UK charity promoting work-based learning

ASET, the Work based and Placement Learning Association, was established in 1982, and is now the leading professional body for placement and employability staff in UK Higher Education Providers (HEPs). ASET is a registered charity based in Sheffield, England, run by, and for, work based learning practitioners offering support, advice, guidance and representation to all professionals who work in the field.
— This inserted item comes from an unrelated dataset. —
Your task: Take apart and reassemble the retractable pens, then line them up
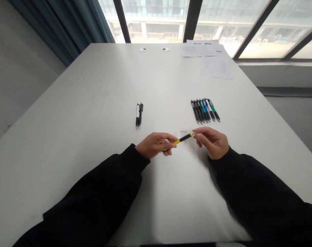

ASET seeks to advance the prevalence, effectiveness and quality of work based and placement learning in Higher Education, by promoting and publishing research.

ASET aims to:

- Provide strategic leadership and a national voice as a central agency
- Champion the concept of work based and placement learning
- Advise on best practice, providing training and staff development opportunities for the dissemination of good practice across the sector
- Offer informed and authoritative representation, advice and support to all professionals working in the field
- Provide a forum for groups and individuals to discuss and formulate policies
- Prepare, develop and publish information and research relating to work based and placement learning

ASET provides training for over 1500 staff managing all forms of work placements through a regular staff development programme of workshops and an annual conference held in early September 2019. ASET has provided leadership in the development of Good Practice Guides in many areas including Health and Safety for Student Placements and Supporting Students with Disabilities on Placement and also the promotion and dissemination of a series of ASET Viewpoints on topical issues.